Son rôle : s’assurer que tout s’enchaîne correctement. Que le patient ne décroche pas. Qu’un examen ne passe pas à la trappe. Qu’un traitement est bien compris et bien pris. Sur le papier, cela peut sembler abstrait. Dans la réalité, c’est très concret. « Ça fait combien de temps que vous n’avez pas vu votre diabétologue ? Est-ce que vous avez fait votre prise de sang ? », illustre-t-il. Autant de questions simples, mais décisives, qui permettent d’éviter les décrochages silencieux des maladies chroniques.

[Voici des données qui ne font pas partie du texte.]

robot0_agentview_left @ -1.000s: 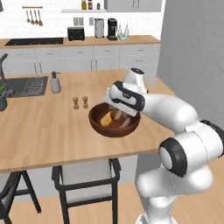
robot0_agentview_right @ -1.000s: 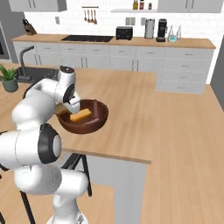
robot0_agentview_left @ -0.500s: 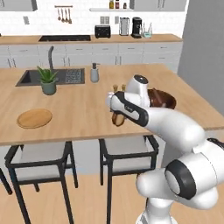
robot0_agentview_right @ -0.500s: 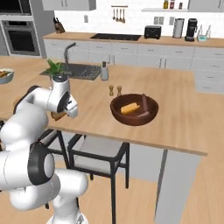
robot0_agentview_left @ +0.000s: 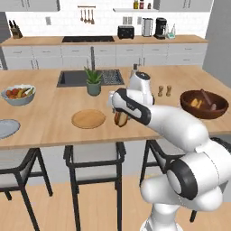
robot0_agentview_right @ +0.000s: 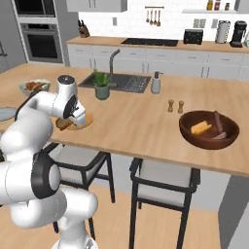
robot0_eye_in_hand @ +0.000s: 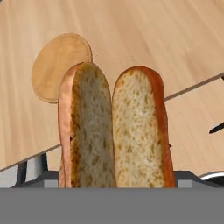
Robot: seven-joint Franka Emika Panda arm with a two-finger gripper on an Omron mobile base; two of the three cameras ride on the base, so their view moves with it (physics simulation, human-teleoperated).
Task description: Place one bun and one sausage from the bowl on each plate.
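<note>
My gripper point(robot0_agentview_left: 120, 113) is shut on a split bun point(robot0_agentview_left: 121, 119), holding it just above the counter. It hangs right of the flat tan wooden plate point(robot0_agentview_left: 88, 118). From the hand view the bun point(robot0_eye_in_hand: 113, 131) shows its two cut halves, with the tan plate point(robot0_eye_in_hand: 61, 65) beyond it. The pale-rimmed plate point(robot0_agentview_left: 4, 127) lies at the far left edge. The dark wooden bowl point(robot0_agentview_left: 204, 104) stands far to the right, holding another bun point(robot0_agentview_right: 201, 128) and a sausage point(robot0_agentview_right: 218, 122). In the right base view the gripper point(robot0_agentview_right: 68, 121) hovers over the tan plate point(robot0_agentview_right: 83, 124).
A pale fruit bowl point(robot0_agentview_left: 18, 94) sits at the left. A potted plant point(robot0_agentview_left: 94, 83) stands by the sink point(robot0_agentview_left: 72, 79), with two shakers point(robot0_agentview_left: 164, 90) further right. Stools point(robot0_agentview_left: 94, 158) stand under the counter's front edge.
The base has driven left along the counter, so the whole scene shifted. The bun has travelled with the gripper from the bowl to beside the tan plate.
</note>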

Car les infirmiers sont aujourd’hui les professionnels de santé les plus présents sur le terrain, y compris au domicile. « Dans le moindre village de France, il y a encore une infirmière qui passe », rappelle Alain Desbouchages.

Ce nouveau statut s’inscrit aussi dans une transformation plus large du système de santé. Avec l’explosion des maladies chroniques, le vieillissement de la population et la raréfaction des médecins, le modèle où tout commence chez le généraliste ne suffit plus. Les portes d’entrée dans le système de soins doivent désormais se multiplier. Les patients poussent la porte de la pharmacie, appellent leur infirmier, utilisent le numérique… L’Ordre des infirmiers salue donc « une étape décisive » dans la reconnaissance de la profession, tout en appelant à une coopération interprofessionnelle respectueuse des compétences de chacun. Reste à faire connaître le dispositif. « Le plus important, c’est que les patients sachent qu’ils peuvent désigner un infirmier référent. Beaucoup n’en ont aucune idée », souligne Alain Desbouchages.